Yaqut menilai suara-suara Toa di masjid selama ini adalah bentuk syiar. Hanya, jika dinyalakan dalam waktu bersamaan, akan timbul gangguan.

"Karena kita tahu, misalnya ya di daerah yang mayoritas muslim. Hampir setiap 100-200 meter itu ada musala-masjid. Bayangkan kalau kemudian dalam waktu bersamaan mereka menyalakan Toa bersamaan di atas. Itu bukan lagi syiar, tapi gangguan buat sekitarnya," katanya.

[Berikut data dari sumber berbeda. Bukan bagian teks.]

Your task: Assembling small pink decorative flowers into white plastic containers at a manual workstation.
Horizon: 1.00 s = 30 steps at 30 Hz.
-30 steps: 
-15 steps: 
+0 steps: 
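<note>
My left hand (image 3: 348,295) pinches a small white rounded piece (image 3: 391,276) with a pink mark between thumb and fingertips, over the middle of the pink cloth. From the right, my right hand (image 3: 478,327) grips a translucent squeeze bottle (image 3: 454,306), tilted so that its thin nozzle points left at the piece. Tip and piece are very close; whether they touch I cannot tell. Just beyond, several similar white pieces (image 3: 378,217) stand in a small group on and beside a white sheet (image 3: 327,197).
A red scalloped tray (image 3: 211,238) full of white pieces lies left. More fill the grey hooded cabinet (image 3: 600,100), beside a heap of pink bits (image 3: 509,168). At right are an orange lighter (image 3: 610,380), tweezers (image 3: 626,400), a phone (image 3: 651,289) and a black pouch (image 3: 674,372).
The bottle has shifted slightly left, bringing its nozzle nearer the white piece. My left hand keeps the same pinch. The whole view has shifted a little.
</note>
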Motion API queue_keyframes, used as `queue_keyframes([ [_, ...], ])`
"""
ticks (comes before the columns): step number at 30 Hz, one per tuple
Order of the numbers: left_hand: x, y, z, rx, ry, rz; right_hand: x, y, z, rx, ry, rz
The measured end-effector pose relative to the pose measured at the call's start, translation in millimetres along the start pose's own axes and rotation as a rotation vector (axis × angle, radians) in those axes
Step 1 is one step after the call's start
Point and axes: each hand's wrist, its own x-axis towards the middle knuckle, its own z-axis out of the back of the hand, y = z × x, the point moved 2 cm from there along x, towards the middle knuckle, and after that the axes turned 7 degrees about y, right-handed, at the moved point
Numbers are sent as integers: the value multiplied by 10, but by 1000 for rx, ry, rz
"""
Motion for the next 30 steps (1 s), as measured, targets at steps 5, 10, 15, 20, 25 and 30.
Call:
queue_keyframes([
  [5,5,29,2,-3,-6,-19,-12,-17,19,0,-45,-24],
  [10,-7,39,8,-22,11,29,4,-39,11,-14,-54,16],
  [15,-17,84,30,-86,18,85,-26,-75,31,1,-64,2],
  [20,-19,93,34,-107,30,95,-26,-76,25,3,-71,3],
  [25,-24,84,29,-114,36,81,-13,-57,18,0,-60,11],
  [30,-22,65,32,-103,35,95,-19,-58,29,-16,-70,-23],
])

"Kita bayangkan lagi, saya muslim, saya hidup di lingkungan nonmuslim. Kemudian rumah ibadah saudara-saudara kita nonmuslim menghidupkan Toa sehari lima kali dengan kenceng-kenceng, itu rasanya bagaimana," kata Yaqut lagi.

Ia kemudian mencontohkan suara-suara lain yang dapat menimbulkan gangguan. Salah satunya suara gonggongan anjing.

"Yang paling sederhana lagi, kalau kita hidup dalam satu kompleks, misalnya. Kiri, kanan, depan belakang pelihara anjing semua. Misalnya menggonggong dalam waktu bersamaan, kita ini terganggu nggak? Artinya apa? Suara-suara ini, apa pun suara itu, harus kita atur supaya tidak jadi gangguan. Speaker di musala-masjid silakan dipakai, tetapi tolong diatur agar tidak ada terganggu," katanya.

Yaqut kemudian meminta agar suara Toa diatur waktunya. Jadi niat untuk syiar tidak menimbulkan gangguan masyarakat.

"Agar niat menggunakan speaker sebagai untuk sarana, melakukan syiar tetap bisa dilaksanakan dan tidak mengganggu," kata Yaqut.